E ti fu culla e bara il mare…
Il cuore in una
bottiglia
Il cuore
in una bottiglia ho rinchiuso.
Con forza l'ho lanciato
tra spumeggianti marosi.
Una risacca cattiva
i piedi insidiava.
Schiaffeggiava freddo il maestrale
il viso dalla pioggia rigato.
Che incontri acque tranquille.
Che baciato dal sole galleggi.
Un delfino ci giochi
in un mare ormai ostile.
Un migrante naufrago
lo stringa a sé forte.
Giunga su povere coste
a pulsare per misere genti.
Lo raccolga curioso
un bimbo infelice…
Ester Cecere è nata a Taranto, dove svolge la sua
professione di ricercatrice presso il Consiglio Nazionale delle Ricerche,
occupandosi di biologia marina.
Poetessa apprezzata, ha scritto quattro libri di poesie:
"Burrasche e Brezze" (Il
Filo, Roma, 2010); "Come foglie in
autunno" (Tracce, Pescara, 2012); "Fragile.

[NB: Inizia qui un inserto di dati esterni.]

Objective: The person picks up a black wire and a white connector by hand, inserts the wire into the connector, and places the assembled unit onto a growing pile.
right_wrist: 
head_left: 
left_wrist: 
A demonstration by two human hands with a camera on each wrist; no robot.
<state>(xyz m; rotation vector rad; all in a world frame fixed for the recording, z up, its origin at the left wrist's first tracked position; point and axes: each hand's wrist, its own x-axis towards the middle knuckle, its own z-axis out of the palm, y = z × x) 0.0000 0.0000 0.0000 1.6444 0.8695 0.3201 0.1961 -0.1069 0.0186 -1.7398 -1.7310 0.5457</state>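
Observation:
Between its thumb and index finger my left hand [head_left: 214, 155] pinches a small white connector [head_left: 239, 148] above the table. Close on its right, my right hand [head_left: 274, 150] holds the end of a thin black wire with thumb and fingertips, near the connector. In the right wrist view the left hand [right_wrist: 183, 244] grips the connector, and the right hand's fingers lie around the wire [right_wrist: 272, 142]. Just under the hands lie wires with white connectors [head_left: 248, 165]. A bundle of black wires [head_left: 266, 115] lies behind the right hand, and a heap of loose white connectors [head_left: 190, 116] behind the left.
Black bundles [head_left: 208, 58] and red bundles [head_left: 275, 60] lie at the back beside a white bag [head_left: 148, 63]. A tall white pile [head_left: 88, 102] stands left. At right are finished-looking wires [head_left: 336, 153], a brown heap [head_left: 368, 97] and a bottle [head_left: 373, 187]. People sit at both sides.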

Maneggiare con cura" (Kairos, Napoli, 2014); "Con l'India negli occhi, con l'India nel
cuore" (WIP Edizioni, Bari, 2016). Ha inoltre pubblicato la raccolta
di racconti "Istantanee di vita"
(Kairos, Napoli, 2015).
"Non vedo, non
sento e…", edito per i tipi della WIP Edizioni di Bari nel 2017, con
prefazione di Marina Pratici, è la sua ultima raccolta di poesie in ordine di
tempo.
Sulla poesia di Ester Cerere hanno scritto: Giorgio Barberi
Squarotti, Dante Maffia, Nazario Pardini, Domenico Pisana.